**TASK PROMPT:**
Could you return every record below exactly as it stands, leaving out the pictures?
----- STORED DATA
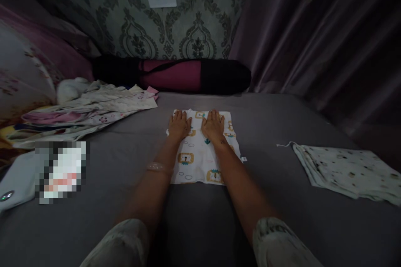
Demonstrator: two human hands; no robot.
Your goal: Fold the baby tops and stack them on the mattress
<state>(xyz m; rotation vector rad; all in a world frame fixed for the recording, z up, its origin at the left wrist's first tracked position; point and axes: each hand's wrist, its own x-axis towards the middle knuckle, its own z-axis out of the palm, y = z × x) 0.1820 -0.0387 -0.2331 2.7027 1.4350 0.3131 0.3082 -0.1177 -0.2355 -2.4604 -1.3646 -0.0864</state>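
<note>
A white cloth point(197, 154) printed with yellow lion faces and green leaves lies folded flat on the grey sheet, with a small tag at its right edge. Near its upper left corner my left hand point(180, 125) rests palm down, fingers spread. My right hand point(213, 125) presses flat on the upper right part of the same cloth, its fingers stretched away from me. Neither hand grips anything. Some of the print is hidden under my hands and forearms.
Folded patterned cloth point(347, 171) with a string lies at the right. Piled clothes point(109, 104) are at the left, above a pale object point(20, 179) and a blurred-out patch. A black and magenta roll point(171, 76) lies along the patterned wall, beside a curtain point(300, 29).
</note>
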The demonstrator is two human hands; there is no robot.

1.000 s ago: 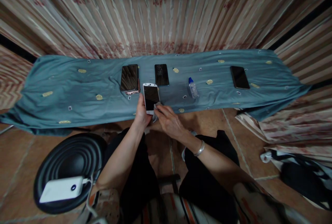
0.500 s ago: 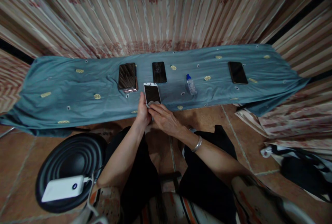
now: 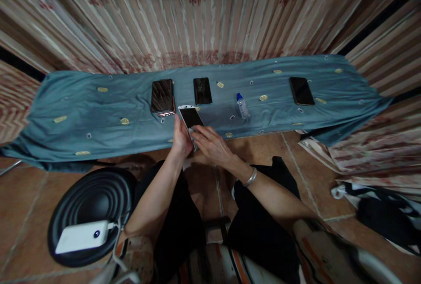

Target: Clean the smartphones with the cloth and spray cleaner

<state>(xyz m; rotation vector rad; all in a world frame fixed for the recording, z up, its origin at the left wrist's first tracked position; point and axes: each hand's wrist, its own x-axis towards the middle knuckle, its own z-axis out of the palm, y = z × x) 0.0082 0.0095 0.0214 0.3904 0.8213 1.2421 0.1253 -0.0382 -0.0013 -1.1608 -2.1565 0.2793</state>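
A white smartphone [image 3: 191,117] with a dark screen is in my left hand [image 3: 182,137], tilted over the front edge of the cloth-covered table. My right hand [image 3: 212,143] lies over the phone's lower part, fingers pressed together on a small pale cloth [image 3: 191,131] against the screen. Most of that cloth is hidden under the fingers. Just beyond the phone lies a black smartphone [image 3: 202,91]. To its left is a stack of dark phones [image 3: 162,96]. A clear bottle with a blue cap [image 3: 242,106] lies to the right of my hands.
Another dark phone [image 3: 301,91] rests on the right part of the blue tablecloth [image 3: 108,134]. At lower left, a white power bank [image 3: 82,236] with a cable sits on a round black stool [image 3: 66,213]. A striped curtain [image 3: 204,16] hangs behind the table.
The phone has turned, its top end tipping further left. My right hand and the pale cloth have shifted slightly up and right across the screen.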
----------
**ANSWER SECTION:**
Demonstrator: two human hands; no robot.
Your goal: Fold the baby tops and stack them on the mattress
<state>(xyz m; rotation vector rad; all in a world frame fixed for the recording, z up, its origin at the left wrist's first tracked position; point and axes: each hand's wrist, its own x-axis towards the middle knuckle, its own z-axis out of the palm, y = z × x) 0.1820 -0.0387 -0.2331 2.7027 1.4350 0.3131 0.3082 -0.1177 -0.2355 -2.4604 -1.3646 -0.0864</state>
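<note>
A white cloth point(197, 154) printed with yellow lion faces and green leaves lies folded flat on the grey sheet, with a small tag at its right edge. Near its upper left corner my left hand point(180, 125) rests palm down, fingers spread. My right hand point(213, 125) presses flat on the upper right part of the same cloth, its fingers stretched away from me. Neither hand grips anything. Some of the print is hidden under my hands and forearms.
Folded patterned cloth point(347, 171) with a string lies at the right. Piled clothes point(109, 104) are at the left, above a pale object point(20, 179) and a blurred-out patch. A black and magenta roll point(171, 76) lies along the patterned wall, beside a curtain point(300, 29).
</note>
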The demonstrator is two human hands; there is no robot.

1.000 s ago: 
0.500 s ago: 
now: 

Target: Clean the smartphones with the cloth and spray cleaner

<state>(xyz m; rotation vector rad; all in a world frame fixed for the recording, z up, its origin at the left wrist's first tracked position; point and axes: each hand's wrist, its own x-axis towards the middle knuckle, its own z-axis out of the palm, y = z × x) 0.0082 0.0095 0.0214 0.3904 0.8213 1.2421 0.1253 -0.0382 -0.0013 -1.1608 -2.1565 0.2793</state>
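A white smartphone [image 3: 191,117] with a dark screen is in my left hand [image 3: 182,137], tilted over the front edge of the cloth-covered table. My right hand [image 3: 212,143] lies over the phone's lower part, fingers pressed together on a small pale cloth [image 3: 191,131] against the screen. Most of that cloth is hidden under the fingers. Just beyond the phone lies a black smartphone [image 3: 202,91]. To its left is a stack of dark phones [image 3: 162,96]. A clear bottle with a blue cap [image 3: 242,106] lies to the right of my hands.
Another dark phone [image 3: 301,91] rests on the right part of the blue tablecloth [image 3: 108,134]. At lower left, a white power bank [image 3: 82,236] with a cable sits on a round black stool [image 3: 66,213]. A striped curtain [image 3: 204,16] hangs behind the table.
The phone has turned, its top end tipping further left. My right hand and the pale cloth have shifted slightly up and right across the screen.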

No more output will be produced for this exercise.